EXERCISE REQUIREMENTS: Starting with the opening line of the material, restate every line word for word, and end on the line containing "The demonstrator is".

PROVIDED DATA:
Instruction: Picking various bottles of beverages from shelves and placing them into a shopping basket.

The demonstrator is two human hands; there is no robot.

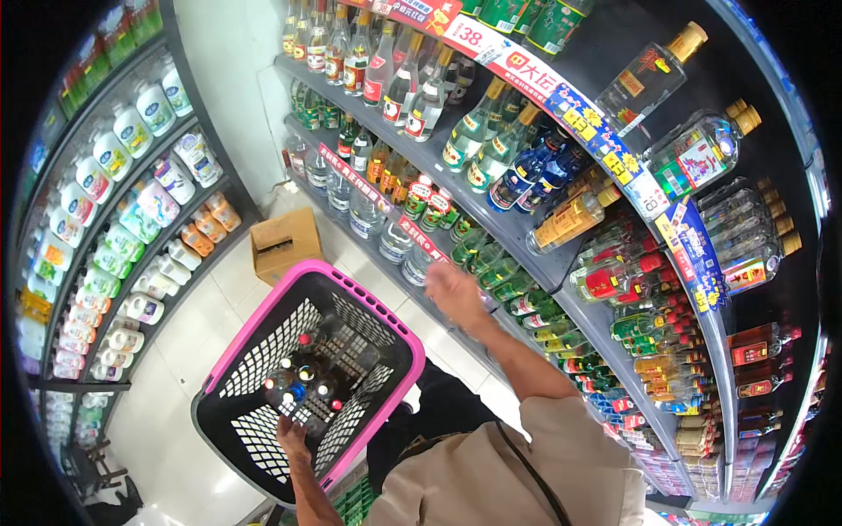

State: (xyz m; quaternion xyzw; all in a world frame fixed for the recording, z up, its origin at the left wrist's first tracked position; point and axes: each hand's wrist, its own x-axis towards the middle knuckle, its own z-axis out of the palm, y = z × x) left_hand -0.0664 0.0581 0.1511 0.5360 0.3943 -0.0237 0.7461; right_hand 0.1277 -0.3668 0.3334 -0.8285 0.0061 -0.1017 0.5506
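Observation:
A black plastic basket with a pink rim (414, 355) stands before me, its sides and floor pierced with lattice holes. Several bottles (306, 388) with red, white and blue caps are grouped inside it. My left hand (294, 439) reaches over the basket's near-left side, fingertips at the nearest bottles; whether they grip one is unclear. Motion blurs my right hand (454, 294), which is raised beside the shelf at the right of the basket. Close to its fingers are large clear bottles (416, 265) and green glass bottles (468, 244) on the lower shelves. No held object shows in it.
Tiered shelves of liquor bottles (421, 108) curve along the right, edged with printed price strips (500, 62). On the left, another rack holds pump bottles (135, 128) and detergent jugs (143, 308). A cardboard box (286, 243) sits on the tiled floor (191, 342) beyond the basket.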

EXERCISE RESPONSE:
Instruction: Picking various bottles of beverages from shelves and placing them into a shopping basket.

The demonstrator is two human hands; there is no robot.

Nothing further is required for this exercise.